To do:
I'd like every entry returned exactly as it is, with the images left out.

Dataset entries:
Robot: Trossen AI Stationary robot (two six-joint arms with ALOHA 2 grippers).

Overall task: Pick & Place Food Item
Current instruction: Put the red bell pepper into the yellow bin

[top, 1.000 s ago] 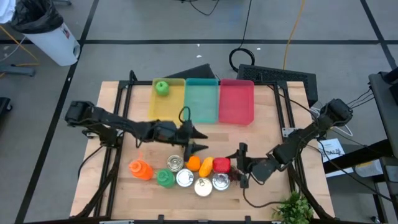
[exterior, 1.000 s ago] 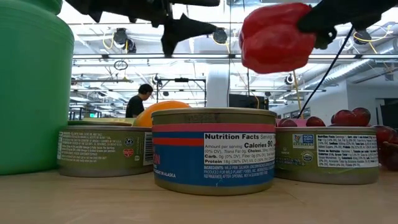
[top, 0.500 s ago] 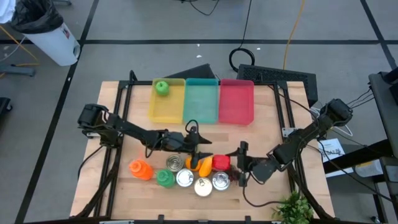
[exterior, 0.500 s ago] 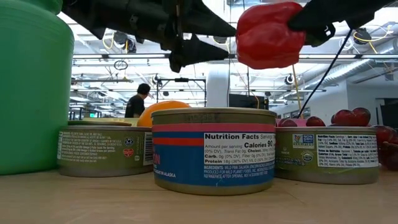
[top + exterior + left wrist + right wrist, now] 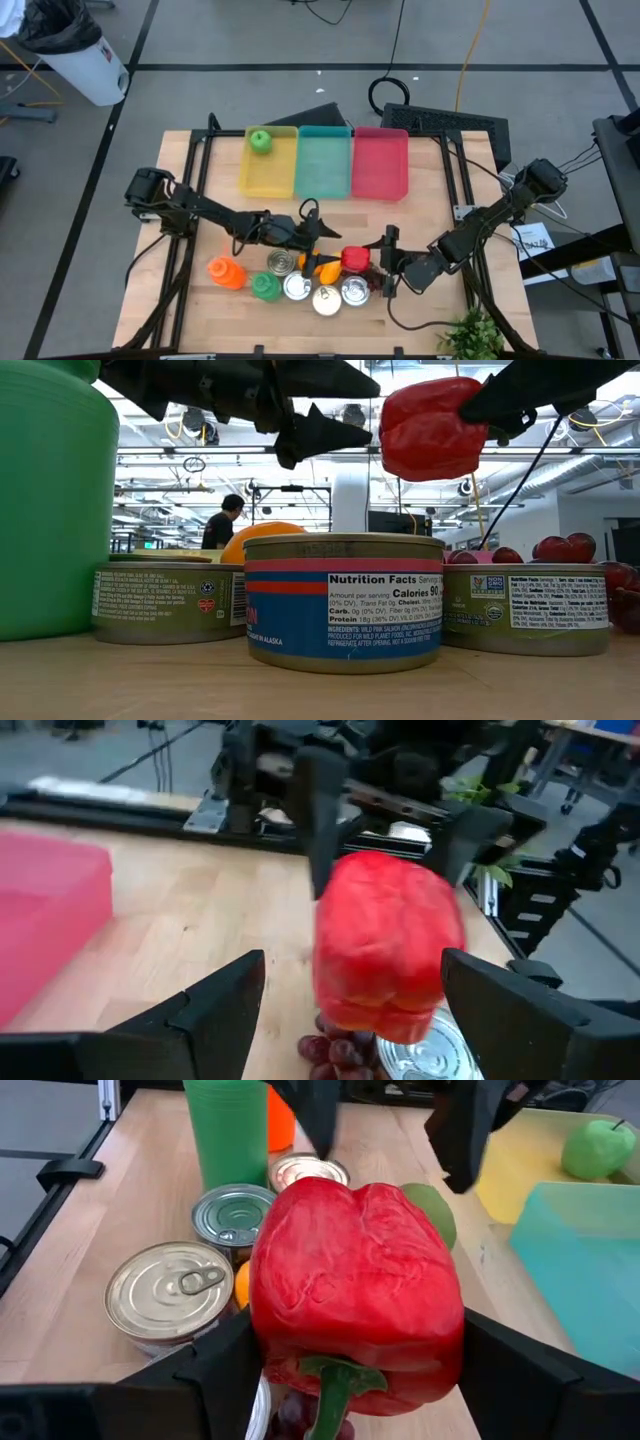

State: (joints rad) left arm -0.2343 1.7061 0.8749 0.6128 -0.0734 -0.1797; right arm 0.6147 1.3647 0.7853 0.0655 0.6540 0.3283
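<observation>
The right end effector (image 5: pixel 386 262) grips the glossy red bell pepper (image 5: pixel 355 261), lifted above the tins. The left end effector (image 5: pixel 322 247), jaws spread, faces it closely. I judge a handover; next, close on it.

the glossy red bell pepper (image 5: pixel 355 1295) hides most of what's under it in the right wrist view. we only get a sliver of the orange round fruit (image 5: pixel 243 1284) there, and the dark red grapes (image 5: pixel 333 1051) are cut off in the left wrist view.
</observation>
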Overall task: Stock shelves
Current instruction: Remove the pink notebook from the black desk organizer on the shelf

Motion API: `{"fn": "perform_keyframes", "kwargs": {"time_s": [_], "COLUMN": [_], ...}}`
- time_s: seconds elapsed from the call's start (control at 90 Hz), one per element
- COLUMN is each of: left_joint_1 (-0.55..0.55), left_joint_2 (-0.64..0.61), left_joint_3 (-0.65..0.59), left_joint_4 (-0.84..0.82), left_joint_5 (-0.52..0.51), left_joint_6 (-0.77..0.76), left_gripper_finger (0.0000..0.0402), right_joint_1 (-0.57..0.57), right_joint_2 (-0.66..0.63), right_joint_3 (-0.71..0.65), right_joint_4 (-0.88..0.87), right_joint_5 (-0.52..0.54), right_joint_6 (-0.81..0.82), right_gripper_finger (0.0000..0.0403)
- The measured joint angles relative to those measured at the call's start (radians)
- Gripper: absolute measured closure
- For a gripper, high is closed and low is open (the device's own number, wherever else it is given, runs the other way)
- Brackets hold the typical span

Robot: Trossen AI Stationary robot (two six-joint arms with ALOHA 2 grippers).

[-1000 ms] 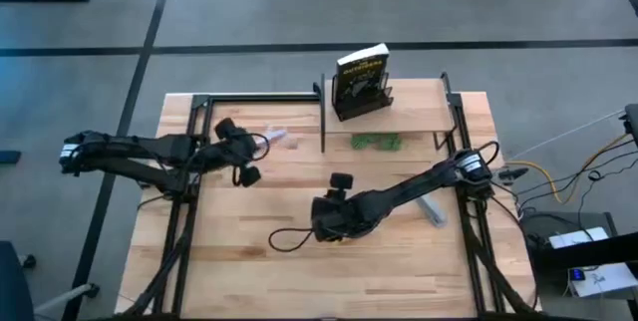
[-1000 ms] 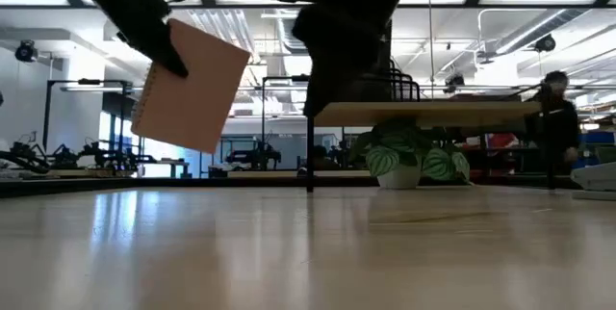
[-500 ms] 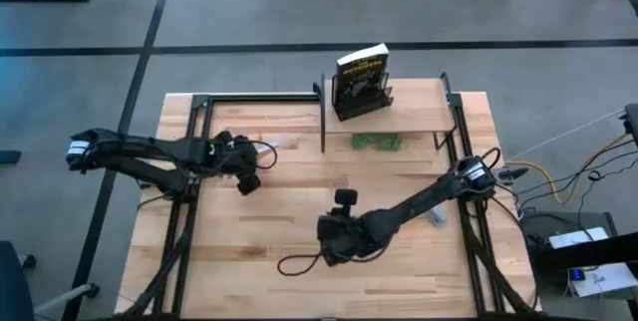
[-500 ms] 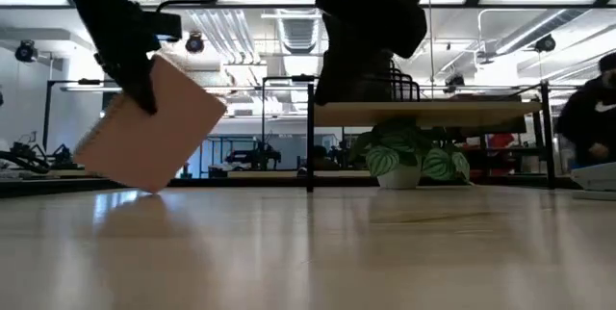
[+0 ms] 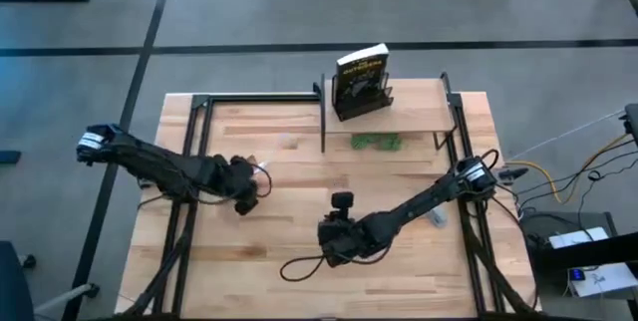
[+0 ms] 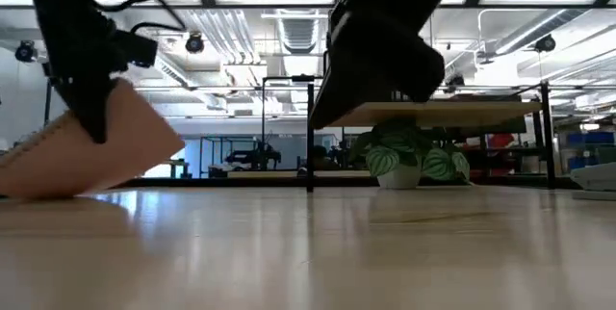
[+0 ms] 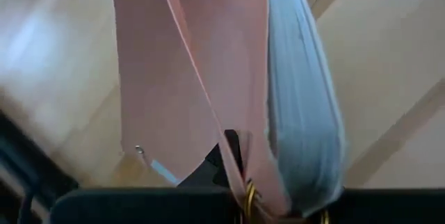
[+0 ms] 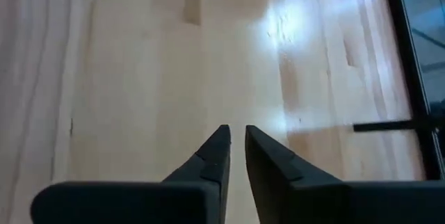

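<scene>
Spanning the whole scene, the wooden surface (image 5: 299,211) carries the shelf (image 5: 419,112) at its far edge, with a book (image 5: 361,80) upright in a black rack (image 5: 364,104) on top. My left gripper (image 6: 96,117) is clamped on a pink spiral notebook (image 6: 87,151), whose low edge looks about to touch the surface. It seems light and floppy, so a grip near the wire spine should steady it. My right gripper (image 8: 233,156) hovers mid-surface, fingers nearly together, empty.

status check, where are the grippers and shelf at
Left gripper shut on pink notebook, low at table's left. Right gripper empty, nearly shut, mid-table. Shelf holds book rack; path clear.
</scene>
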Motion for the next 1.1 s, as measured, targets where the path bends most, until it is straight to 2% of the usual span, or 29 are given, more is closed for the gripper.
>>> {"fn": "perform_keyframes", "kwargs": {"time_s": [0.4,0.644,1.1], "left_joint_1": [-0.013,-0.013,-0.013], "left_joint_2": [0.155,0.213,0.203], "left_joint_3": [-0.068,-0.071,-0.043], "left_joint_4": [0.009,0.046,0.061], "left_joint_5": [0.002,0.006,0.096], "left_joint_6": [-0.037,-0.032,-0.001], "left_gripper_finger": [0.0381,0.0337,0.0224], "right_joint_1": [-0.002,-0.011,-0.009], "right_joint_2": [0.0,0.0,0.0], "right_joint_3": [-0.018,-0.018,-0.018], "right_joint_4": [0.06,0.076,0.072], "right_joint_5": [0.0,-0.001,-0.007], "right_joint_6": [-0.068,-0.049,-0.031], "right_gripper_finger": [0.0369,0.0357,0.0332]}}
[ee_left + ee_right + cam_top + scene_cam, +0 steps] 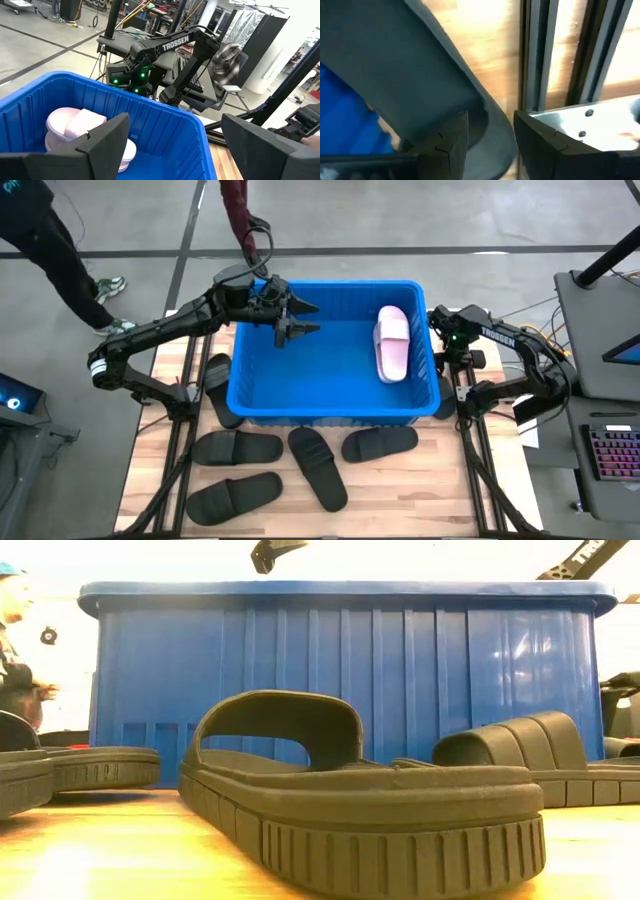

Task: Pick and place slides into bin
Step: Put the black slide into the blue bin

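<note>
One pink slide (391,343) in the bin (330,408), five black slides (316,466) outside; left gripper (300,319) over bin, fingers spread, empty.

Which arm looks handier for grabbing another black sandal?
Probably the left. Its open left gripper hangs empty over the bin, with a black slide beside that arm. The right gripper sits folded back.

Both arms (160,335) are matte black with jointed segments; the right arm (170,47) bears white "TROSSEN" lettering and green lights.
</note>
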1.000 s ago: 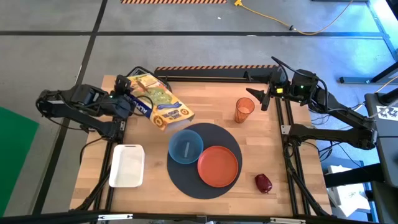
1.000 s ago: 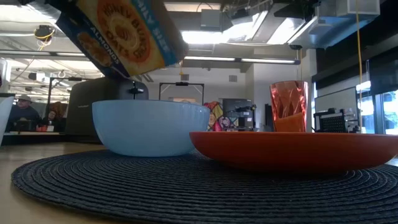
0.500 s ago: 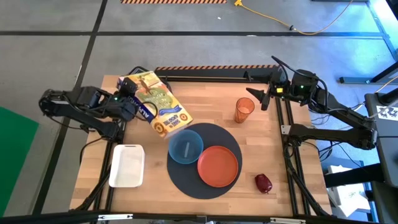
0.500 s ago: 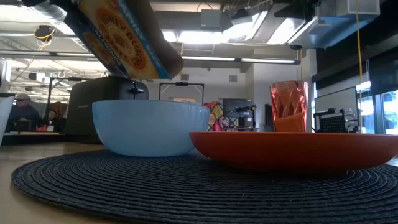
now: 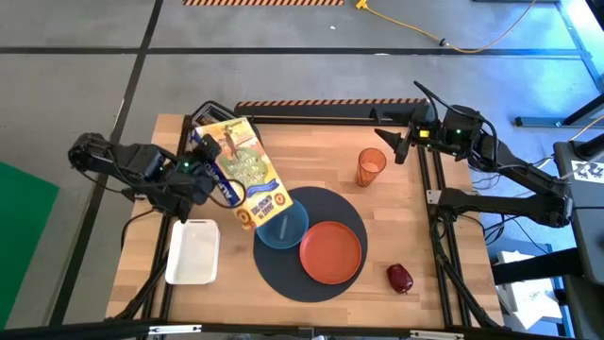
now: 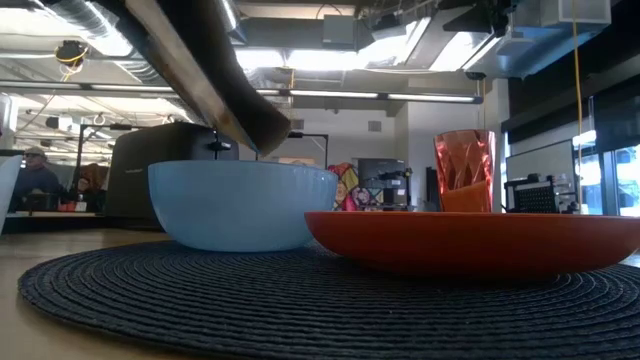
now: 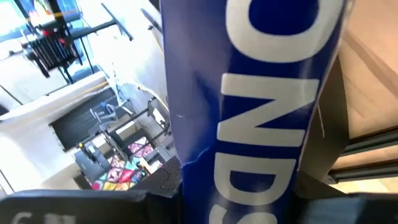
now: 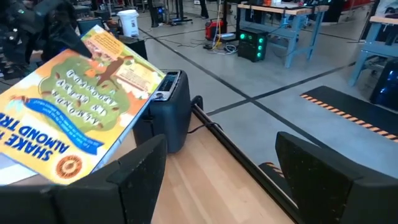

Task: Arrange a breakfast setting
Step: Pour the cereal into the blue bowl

Answer space:
Robot: Trossen AI Stationary robot (two six-joint arms with ALOHA 2 grippers).

Overall task: Pick & Place Food Item
Current instruction: Put the red bell pepper into the yellow bin

[top, 1.000 s ago] 
[exterior, 1.000 s ago] 
[top, 0.500 s ago] 
[exterior, 0.500 s ago] 
[top + exterior + left wrist + right wrist, now] 

State: (joints rad) left arm -0.2343 1.7061 0.8749 0.6128 -0.0734 -0.1797; right arm 0.6147 1.3647 0.7853 0.0655 0.6540 0.3283
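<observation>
The right end effector (image 5: pixel 386 262) grips the glossy red bell pepper (image 5: pixel 355 261), lifted above the tins. The left end effector (image 5: pixel 322 247), jaws spread, faces it closely. I judge a handover; next, close on it.

the glossy red bell pepper (image 5: pixel 355 1295) hides most of what's under it in the right wrist view. we only get a sliver of the orange round fruit (image 5: pixel 243 1284) there, and the dark red grapes (image 5: pixel 333 1051) are cut off in the left wrist view.
</observation>
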Overall task: Stock shelves
Current instruction: Remove the pink notebook from the black desk organizer on the shelf

Motion API: `{"fn": "perform_keyframes", "kwargs": {"time_s": [_], "COLUMN": [_], ...}}`
- time_s: seconds elapsed from the call's start (control at 90 Hz), one per element
- COLUMN is each of: left_joint_1 (-0.55..0.55), left_joint_2 (-0.64..0.61), left_joint_3 (-0.65..0.59), left_joint_4 (-0.84..0.82), left_joint_5 (-0.52..0.51), left_joint_6 (-0.77..0.76), left_gripper_finger (0.0000..0.0402), right_joint_1 (-0.57..0.57), right_joint_2 (-0.66..0.63), right_joint_3 (-0.71..0.65), right_joint_4 (-0.88..0.87), right_joint_5 (-0.52..0.54), right_joint_6 (-0.81..0.82), right_gripper_finger (0.0000..0.0403)
- The measured joint angles relative to those measured at the call's start (radians)
- Gripper: absolute measured closure
- For a gripper, high is closed and low is open (the device's own number, wherever else it is given, runs the other way)
- Brackets hold the typical span

Robot: Trossen AI Stationary robot (two six-joint arms with ALOHA 2 grippers).

[-1000 ms] 
[-1000 ms] 
[-500 ms] 
[-500 ms] 
[+0 ms] 
[+0 ms] 
[+0 ms] 
[+0 ms] 

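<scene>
Spanning the whole scene, the wooden surface (image 5: 299,211) carries the shelf (image 5: 419,112) at its far edge, with a book (image 5: 361,80) upright in a black rack (image 5: 364,104) on top. My left gripper (image 6: 96,117) is clamped on a pink spiral notebook (image 6: 87,151), whose low edge looks about to touch the surface. It seems light and floppy, so a grip near the wire spine should steady it. My right gripper (image 8: 233,156) hovers mid-surface, fingers nearly together, empty.

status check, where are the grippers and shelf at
Left gripper shut on pink notebook, low at table's left. Right gripper empty, nearly shut, mid-table. Shelf holds book rack; path clear.
</scene>
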Motion for the next 1.1 s, as measured, targets where the path bends most, until it is straight to 2% of the usual span, or 29 are given, more is closed for the gripper.
>>> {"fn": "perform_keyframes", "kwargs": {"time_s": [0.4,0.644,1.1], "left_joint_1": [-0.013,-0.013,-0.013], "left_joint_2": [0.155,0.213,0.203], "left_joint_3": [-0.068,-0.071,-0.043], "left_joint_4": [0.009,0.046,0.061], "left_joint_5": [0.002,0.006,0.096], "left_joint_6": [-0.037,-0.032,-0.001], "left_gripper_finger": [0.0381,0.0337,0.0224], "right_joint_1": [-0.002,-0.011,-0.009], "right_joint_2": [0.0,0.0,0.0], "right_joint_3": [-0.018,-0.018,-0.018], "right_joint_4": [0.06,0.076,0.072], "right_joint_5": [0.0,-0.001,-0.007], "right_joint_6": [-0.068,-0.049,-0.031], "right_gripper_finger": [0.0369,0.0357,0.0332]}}
[ee_left + ee_right + cam_top + scene_cam, +0 steps] 

Task: Pick and place slides into bin
Step: Put the black slide into the blue bin

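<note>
One pink slide (391,343) in the bin (330,408), five black slides (316,466) outside; left gripper (300,319) over bin, fingers spread, empty.

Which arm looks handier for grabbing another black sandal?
Probably the left. Its open left gripper hangs empty over the bin, with a black slide beside that arm. The right gripper sits folded back.

Both arms (160,335) are matte black with jointed segments; the right arm (170,47) bears white "TROSSEN" lettering and green lights.
</note>
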1.000 s ago: 
1.000 s ago: 
0.500 s ago: 
0.500 s ago: 
now: 
now: 
now: 
now: 

Task: Arrange a breakfast setting
Step: Pour the cereal into the blue bowl

There's no more to the answer.